» **Instructions to follow**: Copy nothing but the lines below running from the line containing "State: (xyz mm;" through the line containing "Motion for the", both end lines included.

» **Recorded data**:
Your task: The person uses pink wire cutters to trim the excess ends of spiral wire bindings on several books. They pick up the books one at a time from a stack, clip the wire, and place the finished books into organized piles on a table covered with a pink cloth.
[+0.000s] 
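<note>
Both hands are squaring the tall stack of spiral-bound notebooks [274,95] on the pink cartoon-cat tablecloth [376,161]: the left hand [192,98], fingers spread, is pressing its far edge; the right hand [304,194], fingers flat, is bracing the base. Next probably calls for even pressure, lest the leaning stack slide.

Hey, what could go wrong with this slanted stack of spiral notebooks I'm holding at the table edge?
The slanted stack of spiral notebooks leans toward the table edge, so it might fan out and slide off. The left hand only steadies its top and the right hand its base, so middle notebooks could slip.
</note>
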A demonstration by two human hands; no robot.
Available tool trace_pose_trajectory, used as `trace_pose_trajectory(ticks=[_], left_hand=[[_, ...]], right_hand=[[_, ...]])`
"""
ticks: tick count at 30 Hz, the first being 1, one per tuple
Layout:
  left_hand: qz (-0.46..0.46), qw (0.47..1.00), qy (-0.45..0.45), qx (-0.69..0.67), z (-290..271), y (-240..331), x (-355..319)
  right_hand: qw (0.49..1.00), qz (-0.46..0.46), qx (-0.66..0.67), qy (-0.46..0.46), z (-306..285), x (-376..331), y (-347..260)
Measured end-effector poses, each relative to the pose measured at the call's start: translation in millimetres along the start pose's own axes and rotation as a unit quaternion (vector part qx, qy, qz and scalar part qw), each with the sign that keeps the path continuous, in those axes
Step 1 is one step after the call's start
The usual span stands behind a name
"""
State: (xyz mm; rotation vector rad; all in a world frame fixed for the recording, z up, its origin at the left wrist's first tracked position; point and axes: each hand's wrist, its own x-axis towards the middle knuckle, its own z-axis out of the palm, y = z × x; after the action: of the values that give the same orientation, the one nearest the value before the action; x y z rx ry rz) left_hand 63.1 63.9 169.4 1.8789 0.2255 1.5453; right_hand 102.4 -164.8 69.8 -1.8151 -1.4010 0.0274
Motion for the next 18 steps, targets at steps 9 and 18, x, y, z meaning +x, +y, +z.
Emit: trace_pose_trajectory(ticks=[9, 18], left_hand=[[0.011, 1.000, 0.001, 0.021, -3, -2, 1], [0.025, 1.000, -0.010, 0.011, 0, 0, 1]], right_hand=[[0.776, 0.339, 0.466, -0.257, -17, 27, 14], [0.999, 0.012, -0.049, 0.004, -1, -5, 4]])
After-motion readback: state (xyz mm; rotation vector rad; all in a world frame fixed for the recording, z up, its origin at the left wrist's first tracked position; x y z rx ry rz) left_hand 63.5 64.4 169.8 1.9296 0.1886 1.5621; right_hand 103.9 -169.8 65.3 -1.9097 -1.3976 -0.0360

» **Response to this exercise**:
State: (xyz mm; rotation vector rad; all in a world frame fixed for the recording, z up, its origin at the left wrist's first tracked position; point and axes: each hand's wrist, its own x-axis towards the middle knuckle, its own z-axis out of the palm, y = z × x; after the action: of the values that give the same orientation, the one nearest the value before the action; x y z rx ry rz) left_hand 63.1 63.9 169.4 1.8789 0.2255 1.5453; right_hand 102.4 -164.8 69.8 -1.8151 -1.4010 0.0274
Motion for the next 18 steps, targets at steps 9 and 18, x, y, z meaning +x, +y, +z.

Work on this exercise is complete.